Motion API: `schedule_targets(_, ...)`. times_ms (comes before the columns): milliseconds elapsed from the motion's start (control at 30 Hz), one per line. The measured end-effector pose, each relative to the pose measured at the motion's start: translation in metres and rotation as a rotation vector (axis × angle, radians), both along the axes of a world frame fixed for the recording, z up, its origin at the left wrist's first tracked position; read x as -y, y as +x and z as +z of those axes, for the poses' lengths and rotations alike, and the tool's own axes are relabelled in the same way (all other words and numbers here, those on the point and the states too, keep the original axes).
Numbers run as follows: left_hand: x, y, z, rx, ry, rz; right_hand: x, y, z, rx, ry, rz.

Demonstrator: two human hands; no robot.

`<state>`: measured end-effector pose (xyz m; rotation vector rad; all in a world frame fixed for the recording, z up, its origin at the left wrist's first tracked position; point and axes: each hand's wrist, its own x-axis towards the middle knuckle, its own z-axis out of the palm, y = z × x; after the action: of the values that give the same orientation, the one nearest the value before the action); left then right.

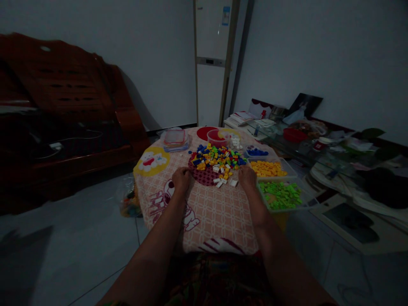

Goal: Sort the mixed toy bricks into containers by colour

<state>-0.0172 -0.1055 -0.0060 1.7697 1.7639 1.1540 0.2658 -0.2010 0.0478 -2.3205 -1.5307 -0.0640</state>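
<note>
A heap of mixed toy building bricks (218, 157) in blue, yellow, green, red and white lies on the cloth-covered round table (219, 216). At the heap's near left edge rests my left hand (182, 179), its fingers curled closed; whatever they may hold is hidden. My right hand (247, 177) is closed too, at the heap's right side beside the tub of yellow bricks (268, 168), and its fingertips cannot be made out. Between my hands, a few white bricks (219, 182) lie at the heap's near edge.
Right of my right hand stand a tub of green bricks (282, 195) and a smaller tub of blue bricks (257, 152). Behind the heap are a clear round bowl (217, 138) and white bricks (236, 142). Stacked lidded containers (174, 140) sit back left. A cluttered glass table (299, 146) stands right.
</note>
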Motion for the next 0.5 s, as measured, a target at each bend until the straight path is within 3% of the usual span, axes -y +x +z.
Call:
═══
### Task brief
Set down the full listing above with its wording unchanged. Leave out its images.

### Task output
Motion API: `schedule_targets(_, ...)`. times_ms (comes before the columns): milliseconds elapsed from the motion's start (control at 30 Hz), one per line. The measured end-effector pose, each relative to the pose measured at the motion's start: translation in metres and rotation as a rotation vector (axis × angle, radians), both along the axes of a world frame fixed for the recording, z up, its origin at the left wrist's first tracked position; read x as -y, y as +x and z as +z of those axes, for the poses' lengths and rotations alike, and the tool's own axes are relabelled in the same way (all other words and numbers here, those on the point and the states too, keep the original axes).
Numbers run as follows: left_hand: x, y, z, rx, ry, rz; right_hand: x, y, z, rx, ry, rz.

Demonstrator: two human hands; no robot.

`<state>`: measured end-effector pose (xyz m; rotation vector rad; all in a world frame fixed for the recording, z up, its origin at the left wrist's first tracked position; point and axes: each hand's wrist, its own x-axis towards the middle knuckle, its own z-axis out of the palm, y = z × x; after the action: of the values that give the same orientation, the one nearest the value before the action); left then right.


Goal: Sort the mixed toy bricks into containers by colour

<state>-0.0172 -0.1055 -0.0060 1.7697 1.7639 1.1540 0.2658 -0.2010 0.0478 -2.3205 -1.5307 -0.0640</state>
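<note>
A heap of mixed toy building bricks (218, 157) in blue, yellow, green, red and white lies on the cloth-covered round table (219, 216). At the heap's near left edge rests my left hand (182, 179), its fingers curled closed; whatever they may hold is hidden. My right hand (247, 177) is closed too, at the heap's right side beside the tub of yellow bricks (268, 168), and its fingertips cannot be made out. Between my hands, a few white bricks (219, 182) lie at the heap's near edge.
Right of my right hand stand a tub of green bricks (282, 195) and a smaller tub of blue bricks (257, 152). Behind the heap are a clear round bowl (217, 138) and white bricks (236, 142). Stacked lidded containers (174, 140) sit back left. A cluttered glass table (299, 146) stands right.
</note>
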Motion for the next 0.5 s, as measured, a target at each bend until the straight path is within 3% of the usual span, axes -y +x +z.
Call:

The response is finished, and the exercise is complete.